_YOUR ASSIGNMENT_. Keep the lines exact and the pictures out as you repeat the following listing.

_COLLECTED DATA_.
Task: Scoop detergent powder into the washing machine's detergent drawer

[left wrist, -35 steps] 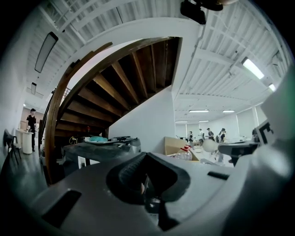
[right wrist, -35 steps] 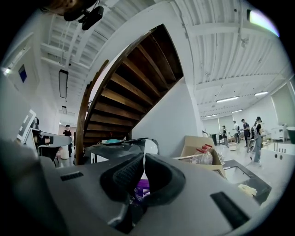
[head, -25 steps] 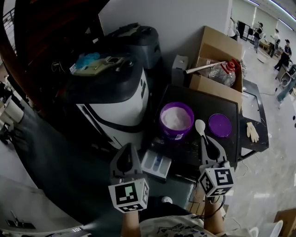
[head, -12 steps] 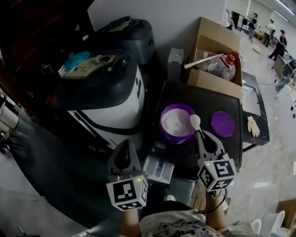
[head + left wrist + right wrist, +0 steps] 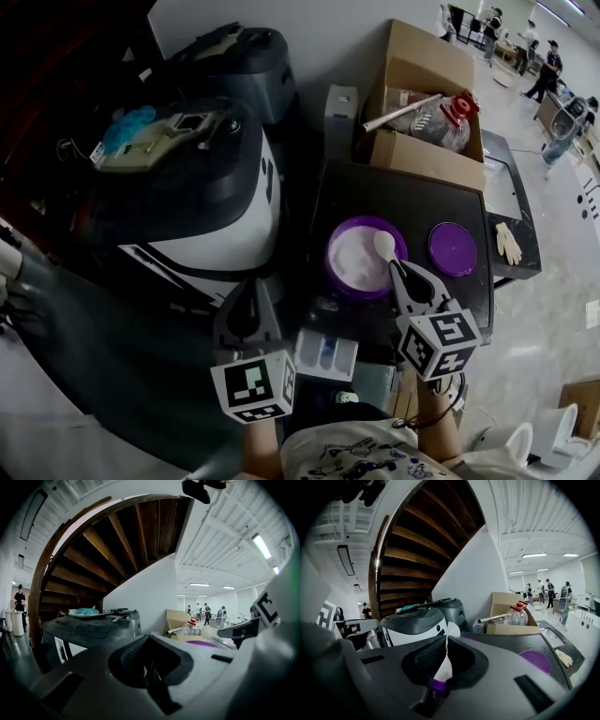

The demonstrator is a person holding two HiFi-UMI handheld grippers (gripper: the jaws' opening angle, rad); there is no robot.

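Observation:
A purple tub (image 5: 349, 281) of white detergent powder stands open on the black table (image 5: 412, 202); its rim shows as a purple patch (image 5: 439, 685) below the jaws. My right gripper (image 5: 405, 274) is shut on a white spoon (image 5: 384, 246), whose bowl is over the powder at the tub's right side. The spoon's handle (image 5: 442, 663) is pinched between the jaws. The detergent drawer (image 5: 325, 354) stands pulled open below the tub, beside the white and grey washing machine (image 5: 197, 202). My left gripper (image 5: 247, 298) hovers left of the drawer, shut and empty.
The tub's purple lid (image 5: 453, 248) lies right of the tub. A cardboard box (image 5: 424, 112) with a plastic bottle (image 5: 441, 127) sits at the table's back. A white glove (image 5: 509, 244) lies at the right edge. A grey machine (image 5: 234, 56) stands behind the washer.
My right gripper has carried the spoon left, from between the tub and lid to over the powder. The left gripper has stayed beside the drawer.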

_RESPONSE_.
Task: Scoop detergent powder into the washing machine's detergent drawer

[left wrist, -35 steps] 
[right wrist, -35 steps] 
[head, -25 steps] 
[head, -12 steps] 
[head + left wrist + right wrist, +0 steps] 

The demonstrator is a person holding two HiFi-UMI handheld grippers (gripper: the jaws' opening angle, rad); there is no robot.

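Observation:
A purple tub (image 5: 349, 281) of white detergent powder stands open on the black table (image 5: 412, 202); its rim shows as a purple patch (image 5: 439, 685) below the jaws. My right gripper (image 5: 405, 274) is shut on a white spoon (image 5: 384, 246), whose bowl is over the powder at the tub's right side. The spoon's handle (image 5: 442, 663) is pinched between the jaws. The detergent drawer (image 5: 325, 354) stands pulled open below the tub, beside the white and grey washing machine (image 5: 197, 202). My left gripper (image 5: 247, 298) hovers left of the drawer, shut and empty.
The tub's purple lid (image 5: 453, 248) lies right of the tub. A cardboard box (image 5: 424, 112) with a plastic bottle (image 5: 441, 127) sits at the table's back. A white glove (image 5: 509, 244) lies at the right edge. A grey machine (image 5: 234, 56) stands behind the washer.
My right gripper has carried the spoon left, from between the tub and lid to over the powder. The left gripper has stayed beside the drawer.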

With the answer given, the exercise is closed.